During the transaction negotiation, before the sender completes its part of the kernel signature, the receiver is expected to sign the Payment confirmation. Without it the sender will not collaborate, and the transaction negotiation fails with "no payment confirmation" error (unless unconfirmed payments are enabled, please see remarks for more info).

Upon successful negotiation - the Payment confirmation is stored within the sender wallet, and can be exported and then validated by everyone.

Dispute - what should be presented/assumed?

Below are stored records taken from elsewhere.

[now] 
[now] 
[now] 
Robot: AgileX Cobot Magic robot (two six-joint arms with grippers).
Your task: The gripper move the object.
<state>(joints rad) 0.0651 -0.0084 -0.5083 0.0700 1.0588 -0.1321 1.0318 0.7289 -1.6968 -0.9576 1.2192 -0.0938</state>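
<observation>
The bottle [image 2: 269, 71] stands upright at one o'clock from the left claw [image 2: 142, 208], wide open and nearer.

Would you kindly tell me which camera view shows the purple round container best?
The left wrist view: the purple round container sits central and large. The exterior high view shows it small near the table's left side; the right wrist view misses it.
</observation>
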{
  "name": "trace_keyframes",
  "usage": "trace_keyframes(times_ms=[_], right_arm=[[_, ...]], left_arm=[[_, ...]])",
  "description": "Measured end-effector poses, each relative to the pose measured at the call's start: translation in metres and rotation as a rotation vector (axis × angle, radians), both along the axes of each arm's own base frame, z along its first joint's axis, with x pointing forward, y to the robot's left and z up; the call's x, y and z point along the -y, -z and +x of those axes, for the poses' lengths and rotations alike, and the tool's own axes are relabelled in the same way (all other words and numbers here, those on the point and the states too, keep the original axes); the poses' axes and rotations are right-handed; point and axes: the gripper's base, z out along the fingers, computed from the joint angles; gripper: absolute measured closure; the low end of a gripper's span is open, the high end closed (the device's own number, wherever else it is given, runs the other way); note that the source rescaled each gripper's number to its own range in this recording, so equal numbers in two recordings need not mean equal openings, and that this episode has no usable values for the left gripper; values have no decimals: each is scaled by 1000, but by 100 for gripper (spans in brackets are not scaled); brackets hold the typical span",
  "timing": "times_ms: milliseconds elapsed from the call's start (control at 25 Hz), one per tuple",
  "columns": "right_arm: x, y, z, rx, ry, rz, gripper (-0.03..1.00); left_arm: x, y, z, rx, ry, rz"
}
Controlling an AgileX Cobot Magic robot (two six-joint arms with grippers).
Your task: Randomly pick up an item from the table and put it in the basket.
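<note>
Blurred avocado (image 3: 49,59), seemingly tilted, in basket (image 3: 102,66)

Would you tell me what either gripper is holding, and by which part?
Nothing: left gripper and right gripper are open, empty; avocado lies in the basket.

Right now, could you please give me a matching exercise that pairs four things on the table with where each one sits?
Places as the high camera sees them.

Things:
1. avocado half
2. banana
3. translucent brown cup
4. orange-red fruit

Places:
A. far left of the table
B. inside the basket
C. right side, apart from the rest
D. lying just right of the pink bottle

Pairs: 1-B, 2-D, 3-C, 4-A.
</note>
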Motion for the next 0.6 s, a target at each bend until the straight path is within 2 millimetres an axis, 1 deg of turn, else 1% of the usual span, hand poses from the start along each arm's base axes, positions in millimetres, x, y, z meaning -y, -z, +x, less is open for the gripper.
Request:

In case the transaction actually took place whereas the receiver denies it - the following should be presented:

  • Proof of the kernel with the specified KernelID in the blockchain.
    • Can be discovered via blockchain explorer.
    • It's also possible to get a cryptographic proof of inclusion this kernel in a specific parent block of the current tip.
    • Since blocks also include the Timestamp - it's also an indication of when the transaction took place.
  • Payment confirmation.

The following is assumed:

  • The receiver BBS address (Private key of which was used to sign the Payment confirmation) indeed belongs to the receiver
    • This is usually the case for automated payment systems, where a user registers via a website, and defines its BBS address for payments.
    • For regular P2P payments the sender should consider how it'd bind the specific user to its BBS address. Perhaps some documentation or message history should be kept.
  • The sender BBS address indeed belongs to the sender
    • The receiver may claim that this specific transaction was from someone else
    • The sender theoretically can prove that the sender address belongs to him/her by proving that he/she has the appropriate private key.
      • A naive non-interactive scheme (like the one used by the receiver) is inappropriate, because it's prone to the MITM attack.
      • Right now the appropriate interactive scheme isn't implemented yet. But it will be in the near future.

Remarks

  • Initially released wallet didn't support the payment confirmations.
    • To be backward-compatible, the newer wallet by default will send a payment to the older one, without confirmation.
    • This can be prevented, by explicitly configuring it to disallow unconfirmed payments.
      • beam-wallet --payment_proof_required=1
  • During wallet restore - only the unspent UTXOs are recovered.
    • Neither transaction info, nor Payment confirmations can be recovered if they are lost
    • It's important to back-up the wallet
  • Exporting the Payment confirmation:
    • beam-wallet payment_proof_export --tx_id=<tx_id>
    • <tx_id> is the internal transaction ID
    • Upon success the payment confirmation summary will be printed, as well as the appropriate text-encoded (base-64) message, including all the relevant data and the signature, that can be copied and verified within an arbitrary wallet.
  • Verifying the Payment confirmation:
    • beam-wallet payment_proof_verify --payment_proof=<message>
    • <message> is the exported text-encoded message.
    • The message will be parsed, signature verified, and upon success - the Payment confirmation details will be printed.